The most ambitious neo-Classical work in Stravinsky’s repertory, the 1925 Serenade in A has attracted many modern pianists who otherwise eschew his piano oeuvre. A rather dissonant Hymne opens the four-movement piece that begins and closes on A, but never resolves itself in that key. Stravinsky combines fervent lyricism with thick polyphony, a rather ungainly combination which likely mocks the Schoenberg school of “Classicism.” Romanza bows to Debussy and Bach at once. Staid, sober, it has Lin’s parlando style mixed with step-wise chromatics and staccato syncopes. Rondoletto provides an antique form with as Stravinsky characterizes it. Lin makes it quite an effective (wrist action) display piece in olden style. Cadenza Finala, with its “ornate signature” projects a hazy atmosphere almost diatonic in texture. Its polyphony remains refined and gentle, with an occasional sforzato, mezzo-forte. The effect reminds one of a bitter-sweet lullaby to a lost world.

For his children, Stravinsky arranged (1918) the chorus from Mussorgsky’s Prologue to Boris Godunov, a moment of national pride rife with (perhaps) pre-Revolutionary wistfulnessThe familiar Circus Polka (1942) Stravinsky wrote for Barnum & Bailey Circus in New York is meant to choreograph for Balanchine (young) elephants in tutus to a parody-quotation from Schubert’s Marche Militaire No. 1.  The unfinished 1967 Sonata has two sketches in serial technique, percussive and forever suspended.

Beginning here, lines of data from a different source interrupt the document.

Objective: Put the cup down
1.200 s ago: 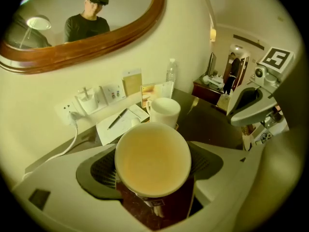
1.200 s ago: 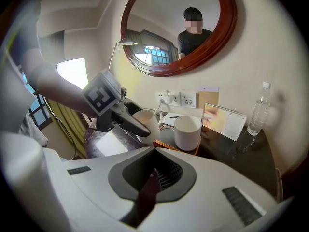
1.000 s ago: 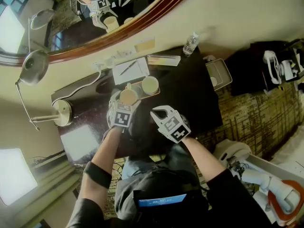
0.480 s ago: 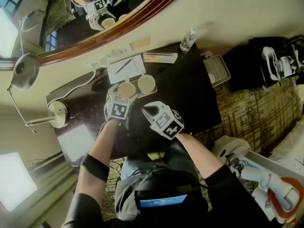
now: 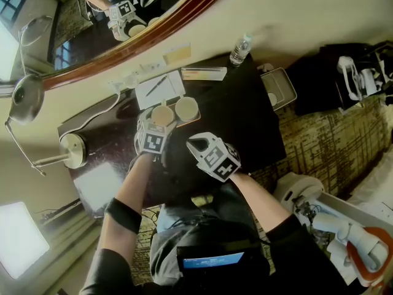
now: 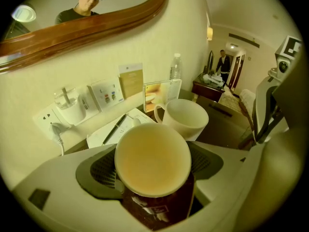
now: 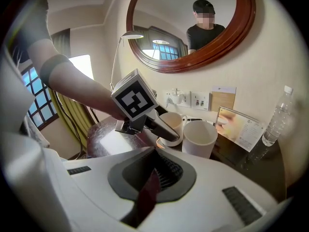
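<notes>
A white cup is being gripped by the left gripper, whose jaws are being pressed against the cup's two sides, as the left gripper view shows. The cup is being kept upright, mouth upward, over the dark bench; whether its base is touching the bench cannot be told. A second white cup is standing just beside it at 2 o'clock in the head view, almost touching, with its handle turned toward the wall. The right gripper is being held at 5 o'clock from the left gripper, near it but apart, over the bench's middle. Its jaws are being held nearly together, with nothing between them. A notepad with a pen lying on it is being seen at 12 o'clock from the cups, against the wall. A water bottle is standing at the bench's 1 o'clock corner, well apart from the cups. A lamp base is sitting at 9 o'clock.
</notes>
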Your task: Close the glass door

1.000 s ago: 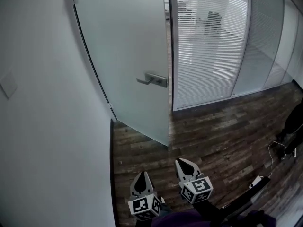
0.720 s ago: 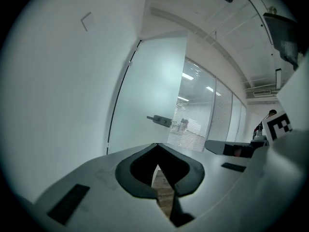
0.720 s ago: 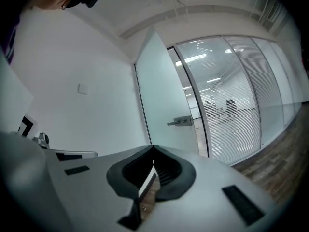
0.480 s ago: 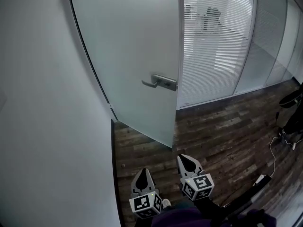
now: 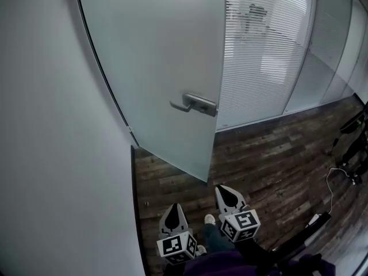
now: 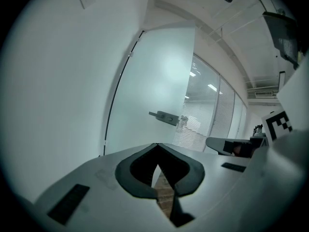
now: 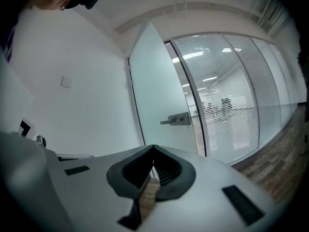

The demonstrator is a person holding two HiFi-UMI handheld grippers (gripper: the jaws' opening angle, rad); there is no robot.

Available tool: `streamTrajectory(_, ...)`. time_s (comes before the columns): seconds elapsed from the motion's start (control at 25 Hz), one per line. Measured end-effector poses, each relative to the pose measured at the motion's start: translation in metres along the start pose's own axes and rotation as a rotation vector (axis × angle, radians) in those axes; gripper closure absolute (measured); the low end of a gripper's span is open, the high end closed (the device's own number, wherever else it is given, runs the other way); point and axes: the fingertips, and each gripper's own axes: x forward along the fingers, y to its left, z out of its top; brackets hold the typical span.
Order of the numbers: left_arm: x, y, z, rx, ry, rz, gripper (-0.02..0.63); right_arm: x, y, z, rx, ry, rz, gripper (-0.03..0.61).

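1 door (image 5: 167, 68), open, hinged at wall (image 5: 52, 154) on left. It's ahead of both grippers, well apart, untouched. 1 handle (image 5: 195, 103) nr its free edge. 2 grippers: L gripper (image 5: 173, 210) & R gripper (image 5: 222, 188), side by side, both clenched, nothing betw jaws.

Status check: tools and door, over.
Left tool shut, empty. Right tool shut, empty. Glass door standing open, handle untouched, both tools short of it. Path to it unobstructed.

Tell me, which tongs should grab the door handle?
Probably the right tongs: they are nearer the frosted glass door's silver metal lever handle. The left tongs sit toward the white wall.
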Motion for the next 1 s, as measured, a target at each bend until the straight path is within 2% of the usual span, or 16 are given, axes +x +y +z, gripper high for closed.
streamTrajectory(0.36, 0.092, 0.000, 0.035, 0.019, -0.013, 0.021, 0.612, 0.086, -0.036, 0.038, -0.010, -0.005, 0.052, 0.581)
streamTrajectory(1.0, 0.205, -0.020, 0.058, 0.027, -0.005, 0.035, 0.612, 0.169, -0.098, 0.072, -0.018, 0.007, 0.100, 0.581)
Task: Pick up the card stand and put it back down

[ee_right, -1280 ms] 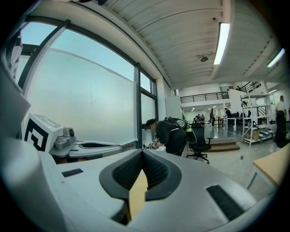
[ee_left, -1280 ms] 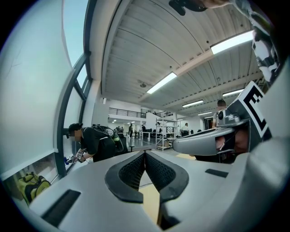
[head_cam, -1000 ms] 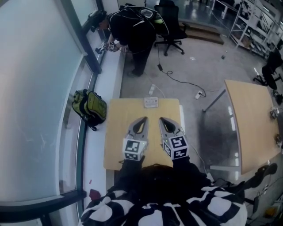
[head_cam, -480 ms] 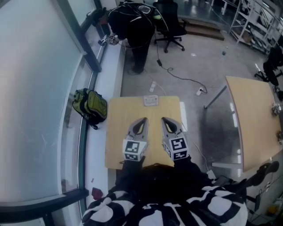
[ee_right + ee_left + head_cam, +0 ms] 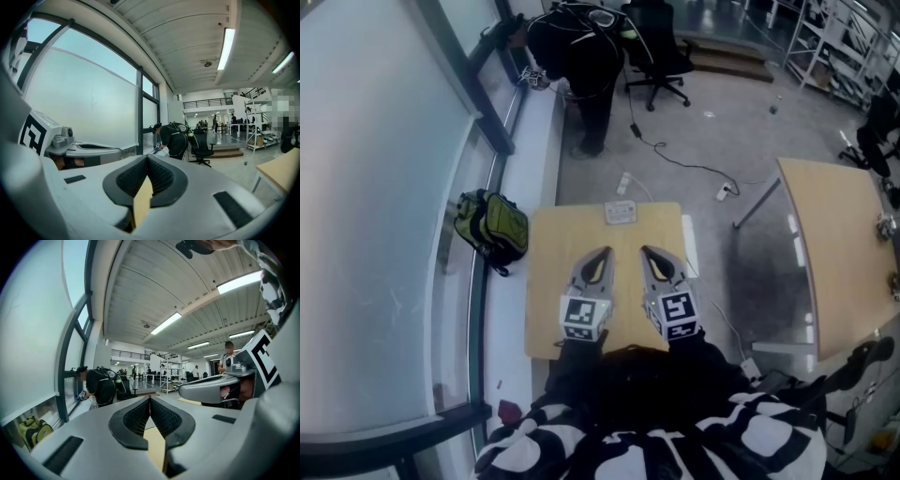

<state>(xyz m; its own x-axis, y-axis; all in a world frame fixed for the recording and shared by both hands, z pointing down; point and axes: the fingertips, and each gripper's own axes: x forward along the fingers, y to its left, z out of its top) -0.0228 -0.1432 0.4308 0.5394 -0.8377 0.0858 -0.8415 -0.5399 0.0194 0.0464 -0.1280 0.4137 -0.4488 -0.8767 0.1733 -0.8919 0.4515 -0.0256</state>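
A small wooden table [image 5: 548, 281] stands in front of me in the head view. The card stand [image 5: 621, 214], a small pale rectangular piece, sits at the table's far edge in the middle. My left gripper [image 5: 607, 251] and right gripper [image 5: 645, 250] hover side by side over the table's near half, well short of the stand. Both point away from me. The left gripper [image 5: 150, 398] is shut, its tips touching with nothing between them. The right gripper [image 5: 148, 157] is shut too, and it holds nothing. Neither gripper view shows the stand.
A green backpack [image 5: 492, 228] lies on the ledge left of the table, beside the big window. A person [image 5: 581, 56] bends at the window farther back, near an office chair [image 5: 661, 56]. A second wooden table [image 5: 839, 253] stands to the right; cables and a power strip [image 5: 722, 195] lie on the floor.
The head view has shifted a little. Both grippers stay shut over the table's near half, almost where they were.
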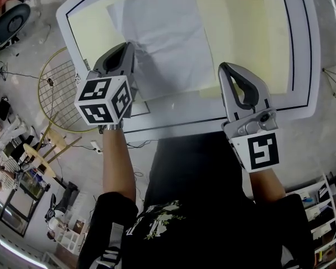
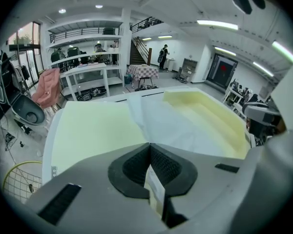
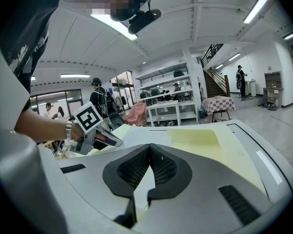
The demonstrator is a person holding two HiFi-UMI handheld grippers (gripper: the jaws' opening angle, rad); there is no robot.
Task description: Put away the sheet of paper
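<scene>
**A:** What is shown in the head view?

**B:** A thin white rectangular sheet of paper (image 1: 168, 32) is seen lying flat on the pale yellow padded top (image 1: 238, 38) of a white-rimmed table (image 1: 302, 49). The grey left gripper (image 1: 127, 45), fitted with a black-and-white marker cube, is held at the sheet's near left edge. The grey right gripper (image 1: 227, 67) is held apart from the sheet, above the table's near rim.

**A:** And the left gripper view?

**B:** The left jaws are seen pressed together at their tips. The sheet is spread just beyond them. A pale strip is glimpsed in the slot below the tips, but it cannot be told whether that is the sheet's edge or only the table.

**A:** The right gripper view?

**B:** The right jaws are likewise closed tip to tip, and nothing is clamped. The left gripper is seen off to the left, its nose at the sheet's edge.

**A:** Which step is in hand?

**B:** The pick-up is judged to be in hand, and nothing has been put away yet. A sure pinch on an edge or corner is called for next. Unless the sheet is already caught, the left jaws would have to be parted, brought about that edge and closed. No storage place is shown.
</scene>
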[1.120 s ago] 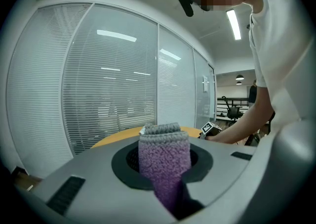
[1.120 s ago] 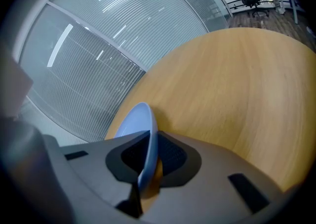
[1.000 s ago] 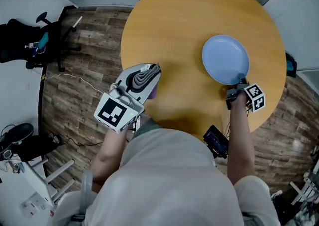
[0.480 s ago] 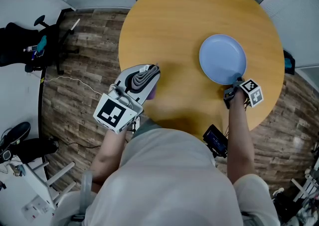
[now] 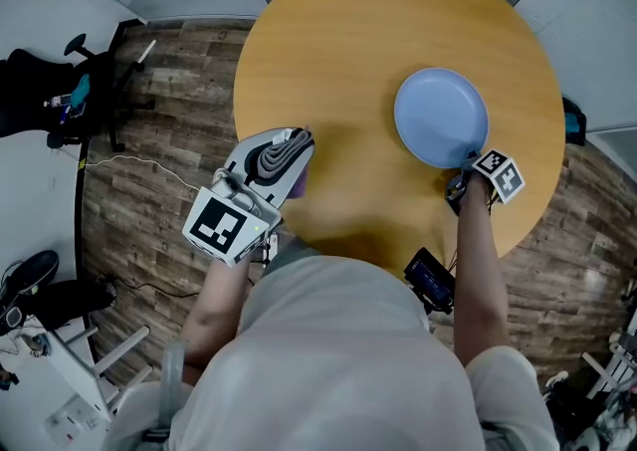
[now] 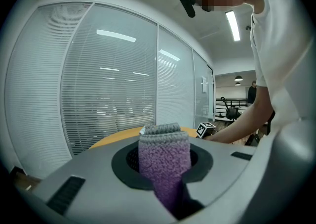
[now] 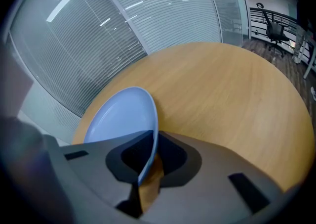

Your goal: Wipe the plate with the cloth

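A light blue plate (image 5: 441,117) is over the right half of the round wooden table (image 5: 338,51). My right gripper (image 5: 466,166) is shut on its near rim. In the right gripper view that rim (image 7: 149,145) runs between the jaws of the right gripper (image 7: 147,162). The jaws have just eased open slightly, with the rim still between them. At the table's near left edge, my left gripper (image 5: 296,145) is shut on a folded purple and grey knitted cloth (image 5: 280,154). The cloth (image 6: 164,156) fills the gap between the left gripper's jaws (image 6: 165,141).
A dark phone-like device (image 5: 430,281) hangs at the person's waist near the table's front edge. A black office chair (image 5: 65,91) and a white cable (image 5: 149,160) are on the wood floor to the left. Window blinds run behind the table (image 7: 222,89).
The plate and my right gripper have shifted slightly left and away, and the right gripper's marker cube has turned. The left gripper with the cloth has barely moved.
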A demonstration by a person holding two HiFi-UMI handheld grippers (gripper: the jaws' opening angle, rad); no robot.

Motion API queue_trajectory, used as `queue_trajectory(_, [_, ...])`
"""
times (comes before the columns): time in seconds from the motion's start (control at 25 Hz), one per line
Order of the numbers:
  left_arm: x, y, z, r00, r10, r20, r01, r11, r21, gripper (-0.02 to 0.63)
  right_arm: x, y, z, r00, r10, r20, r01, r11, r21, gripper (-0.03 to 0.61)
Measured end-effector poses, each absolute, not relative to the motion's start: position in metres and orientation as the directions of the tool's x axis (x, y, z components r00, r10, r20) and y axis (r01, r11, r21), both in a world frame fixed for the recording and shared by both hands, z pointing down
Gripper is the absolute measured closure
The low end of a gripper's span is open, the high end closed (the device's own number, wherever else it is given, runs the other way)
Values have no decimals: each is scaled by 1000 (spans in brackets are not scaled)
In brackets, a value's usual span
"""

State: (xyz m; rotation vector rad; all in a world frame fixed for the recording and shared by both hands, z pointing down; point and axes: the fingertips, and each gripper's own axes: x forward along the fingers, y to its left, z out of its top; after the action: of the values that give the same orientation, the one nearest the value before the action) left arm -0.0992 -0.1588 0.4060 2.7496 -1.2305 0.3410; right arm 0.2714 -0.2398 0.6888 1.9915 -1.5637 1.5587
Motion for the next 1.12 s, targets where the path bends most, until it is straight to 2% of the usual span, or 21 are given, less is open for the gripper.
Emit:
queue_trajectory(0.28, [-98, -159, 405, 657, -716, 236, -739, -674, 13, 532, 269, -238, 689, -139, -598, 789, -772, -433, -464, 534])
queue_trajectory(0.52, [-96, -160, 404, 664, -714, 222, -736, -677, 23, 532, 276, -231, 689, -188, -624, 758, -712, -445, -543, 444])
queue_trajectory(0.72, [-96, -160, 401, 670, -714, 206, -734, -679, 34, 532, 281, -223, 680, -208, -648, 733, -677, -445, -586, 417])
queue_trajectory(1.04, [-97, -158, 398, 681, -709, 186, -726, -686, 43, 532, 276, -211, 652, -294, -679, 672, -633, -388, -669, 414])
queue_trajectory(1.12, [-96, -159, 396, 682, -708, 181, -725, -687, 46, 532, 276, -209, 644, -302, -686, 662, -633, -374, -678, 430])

Italian pianist and teacher Guido Agosti (1901-1989) transcribed (1928) three sections of the Firebird Suite, a dazzling virtuoso piece di bravura that the composer approved. Lin says that she felt she required a third hand to realize the colorful score, cast in a form that testifies to Agosti’s studies with Busoni. The Danse infernal du roi Kastchei proves demonic enough, especially in octave tremolos and splintered runs and chords. The Berceuse eschews polyrhythm to enchant us with an enchanted song. With harp-like sonority, Lin’s keyboard glides to the wonderful apotheosis, lavishly romantic in keyboard colors provided by engineer Daniel Shores.

Lin has provided a valuable profile of this composer’s sometimes overlooked work for solo piano, performed with the fierce dedication of a natural disciple.